| Work instructions |
Please return every line in the following data that includes the string "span".

| Data segment |
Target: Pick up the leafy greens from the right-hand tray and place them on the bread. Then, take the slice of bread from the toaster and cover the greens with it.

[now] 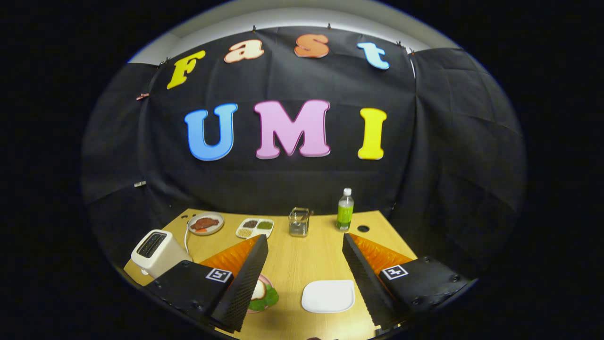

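Observation:
My gripper (304,238) is open and held above the wooden table (292,264), with nothing between its fingers. A plain white tray (328,296) lies on the table between the fingers, near the right one. By the left finger (245,278) sits a pink plate (270,282) with leafy greens (268,298) and a pale slice of bread (258,289) on top of them; the finger hides much of it. The white toaster (155,252) stands left of the left finger, its top slots dark, and I cannot tell what is inside.
Beyond the fingers, along the table's far edge, stand a round plate of meat (205,223), a divided white dish (255,227), a glass jar (299,222) and a green bottle (345,210). A round hole (363,228) is in the tabletop near the bottle.

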The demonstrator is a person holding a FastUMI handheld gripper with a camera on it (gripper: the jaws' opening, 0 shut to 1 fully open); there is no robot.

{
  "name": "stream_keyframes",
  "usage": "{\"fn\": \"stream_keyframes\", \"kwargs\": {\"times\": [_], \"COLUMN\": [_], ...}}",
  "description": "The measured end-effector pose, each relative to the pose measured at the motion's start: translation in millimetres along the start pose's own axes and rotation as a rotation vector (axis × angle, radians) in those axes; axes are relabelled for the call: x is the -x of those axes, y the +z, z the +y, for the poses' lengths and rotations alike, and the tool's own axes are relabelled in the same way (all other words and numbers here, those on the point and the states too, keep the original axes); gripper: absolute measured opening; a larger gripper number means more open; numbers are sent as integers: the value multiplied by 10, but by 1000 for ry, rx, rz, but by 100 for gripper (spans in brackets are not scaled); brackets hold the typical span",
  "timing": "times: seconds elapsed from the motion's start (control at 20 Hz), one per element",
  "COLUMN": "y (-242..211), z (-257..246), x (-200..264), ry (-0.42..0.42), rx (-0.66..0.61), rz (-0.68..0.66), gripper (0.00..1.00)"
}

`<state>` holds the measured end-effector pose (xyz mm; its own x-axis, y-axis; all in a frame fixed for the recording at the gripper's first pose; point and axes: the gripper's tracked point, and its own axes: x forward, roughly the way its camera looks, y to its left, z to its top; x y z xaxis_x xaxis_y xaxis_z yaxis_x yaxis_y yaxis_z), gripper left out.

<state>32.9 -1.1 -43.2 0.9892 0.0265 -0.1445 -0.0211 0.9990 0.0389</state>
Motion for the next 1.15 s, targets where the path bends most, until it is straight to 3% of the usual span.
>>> {"fn": "stream_keyframes", "kwargs": {"times": [0.2,0.6,1.15], "y": [261,244,254], "z": [-167,-556,-54], "x": [350,567,513], "ry": [60,131,196], "rx": [12,-41,-8], "rz": [-85,-77,-60], "gripper": [98,98,98]}}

| Response below |
  "description": "The measured end-effector pose, each relative to the pose measured at the motion's start: translation in millimetres along the start pose's own axes and rotation as a rotation vector (axis × angle, radians) in those axes; axes are relabelled for the call: x is the -x of those axes, y the +z, z the +y, for the poses' lengths and rotations alike, and the tool's own axes are relabelled in the same way (all other words and numbers here, those on the point and the states too, keep the original axes); gripper: absolute measured opening; a larger gripper number means more open; numbers are sent as integers: the value multiplied by 10, but by 1000 for ry, rx, rz, but by 100 for gripper (spans in brackets are not scaled); brackets hold the typical span",
Motion for the next 1.15 s, targets where the path bends most, until it is straight to 3% of the usual span.

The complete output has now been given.